## What to do:
The copy must match the data word for word and contain no pictures.

## Data extract:

((

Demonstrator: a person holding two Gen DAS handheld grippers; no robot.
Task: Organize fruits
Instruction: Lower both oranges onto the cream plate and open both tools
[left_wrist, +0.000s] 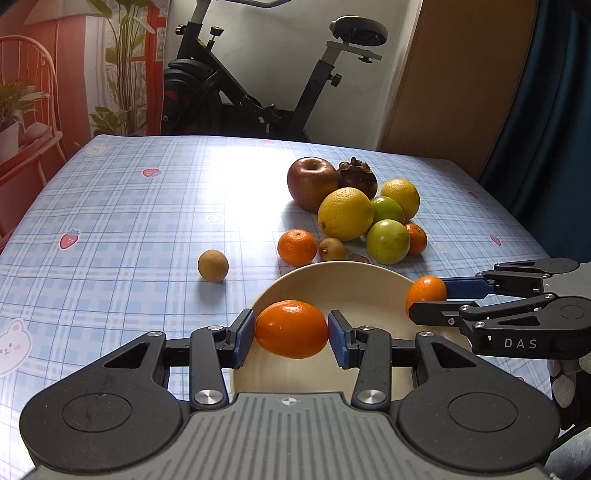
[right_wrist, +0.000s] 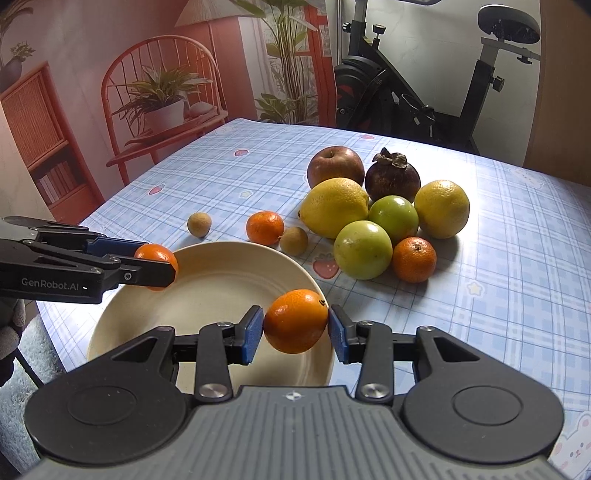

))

## Finished task:
Demonstrator: a person holding two Gen DAS handheld grippers; no robot.
Task: Organize fruits
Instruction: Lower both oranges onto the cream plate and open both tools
[left_wrist, +0.000s] 
[right_wrist, +0.000s] 

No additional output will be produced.